Saying Goodbye to Chris Cornell
I fell off a swing when I was a kid and landed hard on my back. The wind was knocked out of me. I couldn’t breathe and I couldn’t move. I was alone and I was petrified. I never saw it coming. That’s how I felt when I woke up one morning and learned that Chris was gone.
Death is sad. Untimely death is sadder. Death by suicide or drug overdose is the most tragic of all. The world has endured so many tragic celebrity deaths in the past year or two and I was bummed when several of these people passed, but the death of Chris Cornell hit me differently. This particular death is breaking my heart. I’m not coping well. But why should I be so affected by the death of someone I’d never even met?
It’s because I felt connected to him. His music meant something special to me. I felt it in a deeper way. I suppose it was because Chris and I had similar backgrounds. We were both born around the same time in the Seattle area. We lived in the same culture, experienced many of the same things, and traversed the same landscape. Things that would have affected him, affected me. We probably even shared some of the same demons. I grew and matured as his music did the same. His music was the soundtrack to my life.

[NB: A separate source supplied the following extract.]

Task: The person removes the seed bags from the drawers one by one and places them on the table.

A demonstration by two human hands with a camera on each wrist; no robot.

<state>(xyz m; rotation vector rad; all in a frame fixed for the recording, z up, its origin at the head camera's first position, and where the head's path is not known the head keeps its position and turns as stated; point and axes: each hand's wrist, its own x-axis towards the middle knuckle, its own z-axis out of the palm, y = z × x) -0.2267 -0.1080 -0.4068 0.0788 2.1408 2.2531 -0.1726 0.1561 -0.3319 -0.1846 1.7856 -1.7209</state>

We were both loners. Both Cancers. We both suffered from depression. We were both somewhat difficult to know and uncomfortable in social settings. His music expressed the way I often felt. The Temple of the Dog album that he and his friends made as a tribute to his friend, Andrew Wood, who died at 24 of heroin overdose, is probably my favorite album ever.
Temple of the Dog reflected the dark, rainy days of Seattle. It echoed pain, loss, melancholia, isolation, gloom, heartache, and despondency. I lost two childhood friends to suicide about that same time Andy died. It validated what I was feeling. It helped me work through it.
I’m sad that there will be no more music. No more opportunities to hear his astonishingly beautiful voice in person. I’m sad that he left a life that would have been enviable by anyone: a gorgeous wife, beautiful children, fortune, fame, sex appeal, a remarkable body of work that is his legacy, the adoration and respect of millions of friends, family, and fans. But I don’t want to be sad about this. I want to celebrate all of the things that he accomplished—the fact that he spent his life doing what he was meant to do. The things that brought him joy. The thing that brought all of us joy.
He lived his life. Lived it. He did his thing, even when it wasn’t easy. And in doing it, he gave a gift to all of us. Thank you, Chris.